JONATHAN: And when you start and you’re looking at a brand and whether it’s a brand that you’re inheriting to refurbish or it’s from scratch, like, how do you approach it? What’s the, what sort of things are you looking at to build that brand story? 

SHANNON CURLEY: I would say it’s more valuable if we’re talking about building a brand story and building avatars, for example. It’s more valuable for us as creators to understand our customer than it is necessarily for the customer to see someone they can identify with when they’re purchasing a product on Amazon. I don’t need to tell you a story about why you need dish soap, but I do need to understand that when someone’s looking for dish soap, it’s because they have a very quick need to clean something up. You know, like, so let me show you right away in my product imagery that it is going to take, you know, this dirty dish pan and make it clean. Let me show you that you’ll need one paper towel, not five. Like, there’s ways for me to tell a quote unquote story that aren’t necessarily a story per se in the sense of, you know, something inspiring and motivating and encouraging. But, like, definitely telling you the story of how we’ll get you from problem to solution.

JONATHAN: What’s the best way for you to do that? Do you think it’s a focus group? Do you think it’s talking to customers?
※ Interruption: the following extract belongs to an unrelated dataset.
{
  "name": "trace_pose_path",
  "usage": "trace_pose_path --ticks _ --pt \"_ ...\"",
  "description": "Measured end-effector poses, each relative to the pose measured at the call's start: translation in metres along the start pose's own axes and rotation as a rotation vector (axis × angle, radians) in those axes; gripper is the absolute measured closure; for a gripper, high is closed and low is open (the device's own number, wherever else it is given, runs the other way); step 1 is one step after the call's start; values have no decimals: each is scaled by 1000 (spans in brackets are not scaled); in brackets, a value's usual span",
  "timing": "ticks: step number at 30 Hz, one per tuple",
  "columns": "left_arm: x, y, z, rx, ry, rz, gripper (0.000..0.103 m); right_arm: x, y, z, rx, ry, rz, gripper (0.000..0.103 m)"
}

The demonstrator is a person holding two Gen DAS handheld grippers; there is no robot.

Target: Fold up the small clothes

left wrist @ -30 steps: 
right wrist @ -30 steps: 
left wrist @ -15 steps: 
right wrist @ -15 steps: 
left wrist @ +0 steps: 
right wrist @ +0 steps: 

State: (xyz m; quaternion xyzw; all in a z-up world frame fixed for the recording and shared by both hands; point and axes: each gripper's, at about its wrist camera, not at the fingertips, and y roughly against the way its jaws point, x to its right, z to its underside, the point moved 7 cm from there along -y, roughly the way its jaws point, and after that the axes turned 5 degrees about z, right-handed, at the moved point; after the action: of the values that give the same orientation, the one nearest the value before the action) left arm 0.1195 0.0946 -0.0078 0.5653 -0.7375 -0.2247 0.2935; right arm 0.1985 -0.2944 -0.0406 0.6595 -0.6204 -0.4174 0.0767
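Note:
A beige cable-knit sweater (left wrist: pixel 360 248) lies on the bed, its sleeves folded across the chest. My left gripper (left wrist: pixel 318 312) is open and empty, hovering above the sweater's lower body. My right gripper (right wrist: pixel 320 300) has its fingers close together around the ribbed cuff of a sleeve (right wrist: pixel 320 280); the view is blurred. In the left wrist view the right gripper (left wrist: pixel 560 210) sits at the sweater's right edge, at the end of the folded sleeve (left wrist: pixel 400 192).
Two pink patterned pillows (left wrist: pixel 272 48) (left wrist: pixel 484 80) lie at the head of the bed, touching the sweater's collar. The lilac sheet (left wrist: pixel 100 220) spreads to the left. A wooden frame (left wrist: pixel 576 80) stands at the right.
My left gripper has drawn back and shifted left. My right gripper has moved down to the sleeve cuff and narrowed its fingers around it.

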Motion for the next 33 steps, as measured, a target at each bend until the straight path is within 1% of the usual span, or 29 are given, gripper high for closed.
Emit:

Do you think it’s looking at reviews, looking at competitor reviews, all of those things? 

SHANNON CURLEY: Yeah, I think it’s a combination. I like to a b test creative a lot because if you do that, then especially if you do the open ended a b testing and ask them for comments, you kind of hear about the things that they’re looking for. Same thing with reviews. Unfortunately, the reality of reviews is that most of them are negative. But you learn from negative too. As much as we want to screenshot the positive reviews and say look at what we did this quarter, it’s way more valuable to see the negatives because negative comments give you areas of improvement. Positive comments just tell you a good job. And it’s interesting too because that kind of ties back into the educational content. I think even though people aren’t necessarily going to your product storefront or they aren’t scrolling all the way down and looking at your additional videos and things like that for a more complicated product, specifically, if you’re leveraging video to explain how a product works, then they might come to the site because they’re annoyed, right? Because something doesn’t work about the product. They’re there. They’re coming back to the site because they want to leave a negative review. They want to be like, this thing sucks. But if they come back to the and there’s a video up there that maybe they didn’t see before, but now they’ve purchased the product, they click the video. Oh, that’s what I was doing wrong. My bad. I’m not going to leave that negative review. Or better yet, I’m going to leave a positive review because their customer service is dope and they anticipated banknotes. 

JONATHAN: I’m curious if you have any good examples of ones that balance the are good at balancing telling a brand story while informing customers? 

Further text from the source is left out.